Cordaid
- Named after: Catholic Organization for Relief and Development Aid
- Established: 2000
- Merger of: Mensen in Nood (1914) and Memisa Medicus Mundi (1925)
- Type: NGO
- Focus: healthcare, humanitarian aid, security and justice, food security and inclusive economic growth
- Headquarters: Grote Marktstraat 45, Den Haag, Netherlands
- Coordinates: 52°04′34″N 4°18′40″E﻿ / ﻿52.07605°N 4.311205°E
- Region served: Worldwide
- CEO: Heleen van den Berg
- Affiliations: ACT Alliance, Caritas Europa, Caritas Internationalis, CIDSE, Medicus Mundi International
- Revenue: 238.5 million € (2022)
- Expenses: 253 million € (2022)
- Funding: Global Fund, Dutch government, United Nations bodies, World Bank, European Union, UK government, German government
- Staff: 1,309 (2022)
- Website: www.cordaid.org

= Cordaid =

Dutch aid organization

Cordaid is an internationally operating value-based emergency relief and development organization, mostly working in conflict-affected countries. It is one of the biggest international development organizations in the Netherlands, with a network of hundreds of partner organizations in countries in Africa, the Middle East and Asia.

== History ==

Cordaid was founded in 2000 in The Hague. Its mission is to address structural poverty, provide medical aid, aid to the most disadvantaged, as well as emergency and refugee relief. Its foundation consisted of a merger of three Dutch Catholic development organizations: Memisa Medicus Mundi (created in 1925), Mensen in Nood (People in Need, created in 1914) and Lenten Campaign/Bilance.

The history of these organizations goes back to the beginning of the 20th century, providing relief to World War I refugees in the Netherlands and doing medical missionary work abroad. For decades these organizations provided health care, famine relief, shelter, and other forms of assistance in dozens of countries in Africa, Asia, Latin America, and Europe.
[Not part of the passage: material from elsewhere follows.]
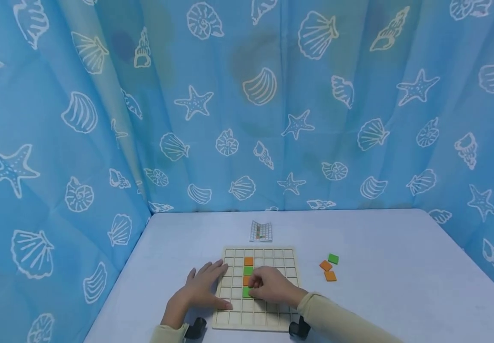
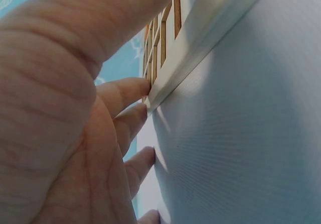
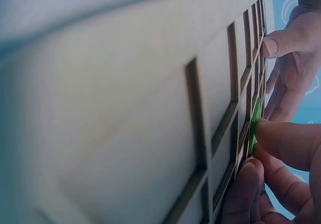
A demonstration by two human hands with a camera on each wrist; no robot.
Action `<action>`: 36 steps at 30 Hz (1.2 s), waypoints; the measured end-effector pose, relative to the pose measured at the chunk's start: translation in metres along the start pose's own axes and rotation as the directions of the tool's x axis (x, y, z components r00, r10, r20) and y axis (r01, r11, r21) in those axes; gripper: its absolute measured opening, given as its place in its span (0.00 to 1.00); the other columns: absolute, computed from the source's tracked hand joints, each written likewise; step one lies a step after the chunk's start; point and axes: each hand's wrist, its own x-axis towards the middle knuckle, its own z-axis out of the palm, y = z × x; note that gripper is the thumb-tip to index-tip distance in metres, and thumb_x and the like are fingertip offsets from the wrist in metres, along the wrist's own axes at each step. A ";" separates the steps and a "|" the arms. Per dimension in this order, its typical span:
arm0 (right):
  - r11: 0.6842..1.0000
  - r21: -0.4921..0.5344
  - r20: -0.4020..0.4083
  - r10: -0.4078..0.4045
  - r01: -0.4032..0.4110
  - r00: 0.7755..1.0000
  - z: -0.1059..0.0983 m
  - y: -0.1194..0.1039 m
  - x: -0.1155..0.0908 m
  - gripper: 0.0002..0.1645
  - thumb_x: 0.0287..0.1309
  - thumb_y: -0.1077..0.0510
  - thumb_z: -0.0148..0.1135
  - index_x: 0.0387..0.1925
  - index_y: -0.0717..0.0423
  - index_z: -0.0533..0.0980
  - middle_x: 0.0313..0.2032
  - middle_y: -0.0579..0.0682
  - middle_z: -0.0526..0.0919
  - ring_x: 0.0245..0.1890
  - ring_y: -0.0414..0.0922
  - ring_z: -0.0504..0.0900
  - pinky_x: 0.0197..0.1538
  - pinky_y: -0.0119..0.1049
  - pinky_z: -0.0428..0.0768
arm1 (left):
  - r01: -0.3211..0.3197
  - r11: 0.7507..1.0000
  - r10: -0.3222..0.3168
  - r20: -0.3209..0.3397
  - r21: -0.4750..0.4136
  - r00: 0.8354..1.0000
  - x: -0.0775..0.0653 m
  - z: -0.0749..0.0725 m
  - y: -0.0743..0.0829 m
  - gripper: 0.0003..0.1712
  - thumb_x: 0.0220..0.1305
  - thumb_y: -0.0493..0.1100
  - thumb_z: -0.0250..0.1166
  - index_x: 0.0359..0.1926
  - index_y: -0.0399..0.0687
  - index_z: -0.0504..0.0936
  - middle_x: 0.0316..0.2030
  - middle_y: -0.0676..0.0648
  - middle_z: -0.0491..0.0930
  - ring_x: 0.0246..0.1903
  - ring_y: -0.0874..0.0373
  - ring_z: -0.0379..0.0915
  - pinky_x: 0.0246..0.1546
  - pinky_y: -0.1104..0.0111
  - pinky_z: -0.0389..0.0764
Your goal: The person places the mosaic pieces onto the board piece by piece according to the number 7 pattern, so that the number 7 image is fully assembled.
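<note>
A wooden grid board [image 1: 234, 320] lies on the table with a column of alternating orange and green square tiles. At the lower end of that column, my right hand [image 1: 274, 286] pinches a green tile [image 3: 255, 126] between thumb and fingers; the tile is at its grid cell, slightly tilted in the right wrist view. Above it are an orange tile [image 1: 246, 280], a green tile [image 1: 248, 270] and another orange tile [image 1: 248, 261]. My left hand [image 1: 201, 288] spreads over the board's left edge, thumb on the grid and fingertips along the rim [image 2: 175, 78].
Right of the board lie a loose green tile [image 1: 333, 258] and two orange tiles [image 1: 330, 276]. A small folded card [image 1: 261, 231] with a printed grid pattern stands behind the board. A blue shell-patterned curtain [image 1: 229, 119] hangs beyond the white table [image 1: 379, 286].
</note>
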 end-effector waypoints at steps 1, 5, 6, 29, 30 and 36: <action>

In 2015, when forced migration, displacement, and conflict had become key drivers of global dynamics, Cordaid shifted its focus to conflict-affected and volatile countries and to addressing causes of fragility.

In January 2021, the Protestant organization ICCO joined forces with Cordaid, realizing the largest merger in the Dutch development sector to this day.

With ICCO, Cordaid expanded its scope and its fields of expertise, including climate resilient food systems and food security.

== Collaboration ==

Cordaid is part of several networks, among them CIDSE, Caritas Europa, Caritas Internationalis, Medicus Mundi International, and the ACT Alliance. Cordaid is working closely with other international NGOs, and collaborates with over 300 partner organizations worldwide. Its financial support comes from a private donor base in the Netherlands (250.000 in 2019) and from major donors, including the Dutch Ministry of Foreign Affairs, the Global Fund, and the World Bank.